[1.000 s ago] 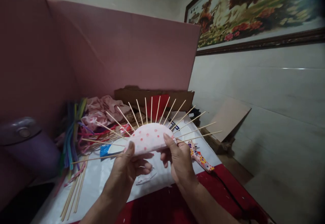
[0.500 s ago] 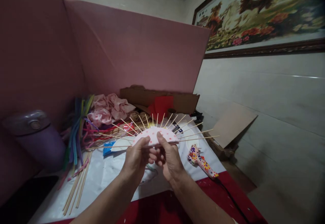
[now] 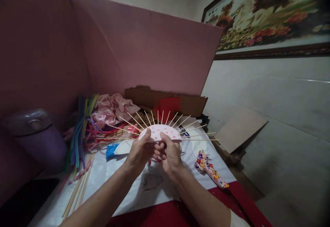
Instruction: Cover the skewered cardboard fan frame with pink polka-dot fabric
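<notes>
Held up over the table is a white half-disc with pink dots (image 3: 160, 132), its curved edge facing away from me. Thin wooden sticks (image 3: 176, 120) fan out from that curve like rays. My left hand (image 3: 141, 151) grips its left end, thumb on top and fingers curled beneath. Toward the right end, my right hand (image 3: 168, 151) pinches it the same way, the fingertips of both hands close together underneath. A flower-patterned glue gun (image 3: 210, 168) with a black cord lies right of my hands. Below them, a greyish patch (image 3: 152, 181) on the white cover is hard to make out.
Loose wooden sticks (image 3: 78, 189), pipe cleaners (image 3: 76, 134) and a purple lidded bottle (image 3: 36, 141) are at left. Crumpled pink cloth (image 3: 113, 108), red paper (image 3: 168, 106) and cardboard (image 3: 144, 96) sit at the back. A beige board (image 3: 241, 131) leans beyond the right edge.
The half-disc with its sticks has tilted slightly and risen a little in both hands. My view has shifted a bit left, so the surroundings sit further right. The grip stays alike.
</notes>
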Tool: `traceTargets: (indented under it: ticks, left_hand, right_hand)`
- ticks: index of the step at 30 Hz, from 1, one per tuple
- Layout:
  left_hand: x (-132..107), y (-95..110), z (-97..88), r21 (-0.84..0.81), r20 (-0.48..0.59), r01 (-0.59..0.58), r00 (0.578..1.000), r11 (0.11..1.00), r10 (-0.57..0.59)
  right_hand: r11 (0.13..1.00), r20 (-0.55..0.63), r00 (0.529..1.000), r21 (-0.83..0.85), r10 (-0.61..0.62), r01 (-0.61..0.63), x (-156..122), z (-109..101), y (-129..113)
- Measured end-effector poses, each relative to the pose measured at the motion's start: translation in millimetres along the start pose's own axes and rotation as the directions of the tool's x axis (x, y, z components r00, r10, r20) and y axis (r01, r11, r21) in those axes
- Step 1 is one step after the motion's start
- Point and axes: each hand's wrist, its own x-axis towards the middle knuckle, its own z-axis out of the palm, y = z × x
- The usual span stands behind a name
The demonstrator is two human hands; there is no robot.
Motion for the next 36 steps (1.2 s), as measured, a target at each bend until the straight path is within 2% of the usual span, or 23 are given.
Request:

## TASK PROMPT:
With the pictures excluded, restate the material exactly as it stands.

## THE COMPLETED TASK:
[1.000 s ago] 
[0.500 s ago] 
[now] 
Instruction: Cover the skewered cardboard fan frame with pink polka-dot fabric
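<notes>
Held up over the table is a white half-disc with pink dots (image 3: 160, 132), its curved edge facing away from me. Thin wooden sticks (image 3: 176, 120) fan out from that curve like rays. My left hand (image 3: 141, 151) grips its left end, thumb on top and fingers curled beneath. Toward the right end, my right hand (image 3: 168, 151) pinches it the same way, the fingertips of both hands close together underneath. A flower-patterned glue gun (image 3: 210, 168) with a black cord lies right of my hands. Below them, a greyish patch (image 3: 152, 181) on the white cover is hard to make out.
Loose wooden sticks (image 3: 78, 189), pipe cleaners (image 3: 76, 134) and a purple lidded bottle (image 3: 36, 141) are at left. Crumpled pink cloth (image 3: 113, 108), red paper (image 3: 168, 106) and cardboard (image 3: 144, 96) sit at the back. A beige board (image 3: 241, 131) leans beyond the right edge.
The half-disc with its sticks has tilted slightly and risen a little in both hands. My view has shifted a bit left, so the surroundings sit further right. The grip stays alike.
</notes>
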Tool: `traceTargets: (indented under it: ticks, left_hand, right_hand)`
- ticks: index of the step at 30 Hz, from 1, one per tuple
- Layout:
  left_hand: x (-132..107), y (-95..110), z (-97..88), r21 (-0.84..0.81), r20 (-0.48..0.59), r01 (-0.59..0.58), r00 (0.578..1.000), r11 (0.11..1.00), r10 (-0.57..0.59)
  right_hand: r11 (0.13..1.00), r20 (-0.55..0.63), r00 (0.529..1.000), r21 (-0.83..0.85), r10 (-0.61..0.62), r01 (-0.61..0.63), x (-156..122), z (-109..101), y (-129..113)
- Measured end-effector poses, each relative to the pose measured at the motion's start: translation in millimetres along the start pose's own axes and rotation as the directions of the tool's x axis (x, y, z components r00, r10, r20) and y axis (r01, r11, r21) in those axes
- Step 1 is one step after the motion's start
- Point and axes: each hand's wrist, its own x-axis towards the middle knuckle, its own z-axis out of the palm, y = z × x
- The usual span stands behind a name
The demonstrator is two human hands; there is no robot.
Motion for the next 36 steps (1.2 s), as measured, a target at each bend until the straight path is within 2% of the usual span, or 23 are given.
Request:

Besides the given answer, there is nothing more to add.